- INSTRUCTIONS FOR THE TASK -
Say only the number of lines in the entries below that contain "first".

- Data items -
=-=-=

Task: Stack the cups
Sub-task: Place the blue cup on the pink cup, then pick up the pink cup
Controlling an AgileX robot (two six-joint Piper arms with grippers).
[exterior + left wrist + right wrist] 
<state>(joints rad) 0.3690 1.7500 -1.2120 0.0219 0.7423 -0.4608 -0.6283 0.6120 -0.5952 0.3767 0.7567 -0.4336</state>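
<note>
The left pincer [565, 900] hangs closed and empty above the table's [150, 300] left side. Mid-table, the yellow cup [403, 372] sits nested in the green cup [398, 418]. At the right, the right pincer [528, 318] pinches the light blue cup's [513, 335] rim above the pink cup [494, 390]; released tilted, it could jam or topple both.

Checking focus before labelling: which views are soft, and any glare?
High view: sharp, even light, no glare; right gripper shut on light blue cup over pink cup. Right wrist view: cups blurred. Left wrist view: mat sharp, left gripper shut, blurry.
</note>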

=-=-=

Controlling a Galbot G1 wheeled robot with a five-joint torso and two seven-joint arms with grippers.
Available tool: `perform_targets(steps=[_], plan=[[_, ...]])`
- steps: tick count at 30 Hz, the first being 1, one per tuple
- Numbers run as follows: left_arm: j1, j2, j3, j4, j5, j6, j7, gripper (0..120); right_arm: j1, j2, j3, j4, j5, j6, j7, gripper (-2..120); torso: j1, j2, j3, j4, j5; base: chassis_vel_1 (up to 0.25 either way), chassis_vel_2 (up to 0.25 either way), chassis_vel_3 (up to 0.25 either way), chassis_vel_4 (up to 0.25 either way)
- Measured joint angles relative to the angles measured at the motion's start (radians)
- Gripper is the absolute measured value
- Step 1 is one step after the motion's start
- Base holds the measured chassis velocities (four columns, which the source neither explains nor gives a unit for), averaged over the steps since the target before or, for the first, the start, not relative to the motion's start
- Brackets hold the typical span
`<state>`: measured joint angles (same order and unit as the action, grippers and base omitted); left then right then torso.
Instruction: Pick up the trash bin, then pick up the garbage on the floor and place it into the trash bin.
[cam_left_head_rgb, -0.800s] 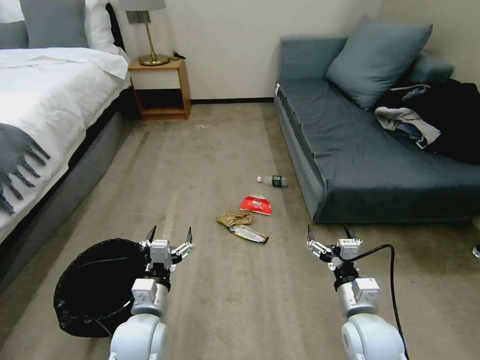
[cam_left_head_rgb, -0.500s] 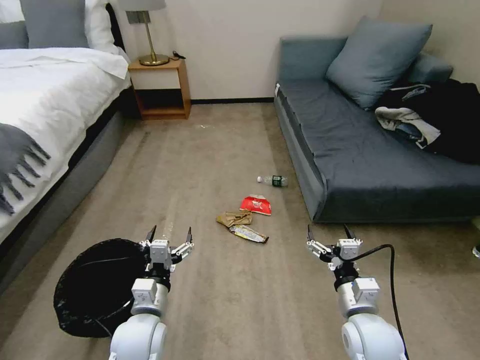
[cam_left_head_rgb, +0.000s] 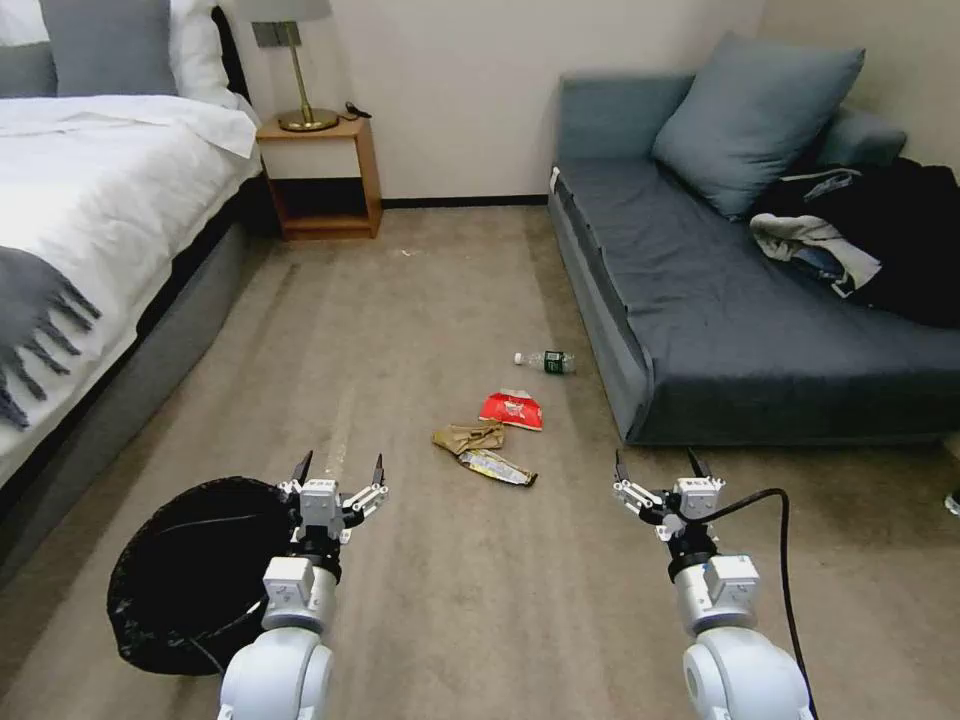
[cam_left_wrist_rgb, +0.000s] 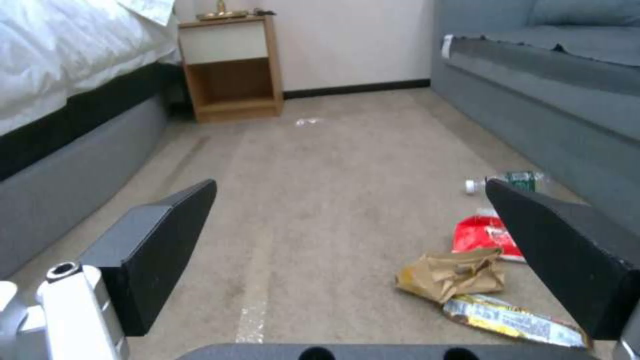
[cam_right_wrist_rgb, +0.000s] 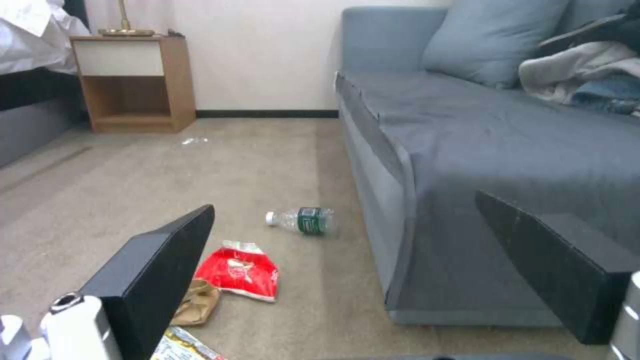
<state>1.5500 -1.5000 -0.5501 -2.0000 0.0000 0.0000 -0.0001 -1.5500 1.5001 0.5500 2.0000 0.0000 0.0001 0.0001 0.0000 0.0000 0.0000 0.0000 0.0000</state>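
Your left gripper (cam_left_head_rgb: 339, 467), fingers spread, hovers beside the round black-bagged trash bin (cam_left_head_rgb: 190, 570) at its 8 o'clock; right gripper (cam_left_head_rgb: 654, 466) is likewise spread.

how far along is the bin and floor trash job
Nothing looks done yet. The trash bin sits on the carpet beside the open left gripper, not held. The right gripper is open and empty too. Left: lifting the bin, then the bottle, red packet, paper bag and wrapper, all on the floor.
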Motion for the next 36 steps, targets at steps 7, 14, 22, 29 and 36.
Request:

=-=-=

- RESULT BELOW -
2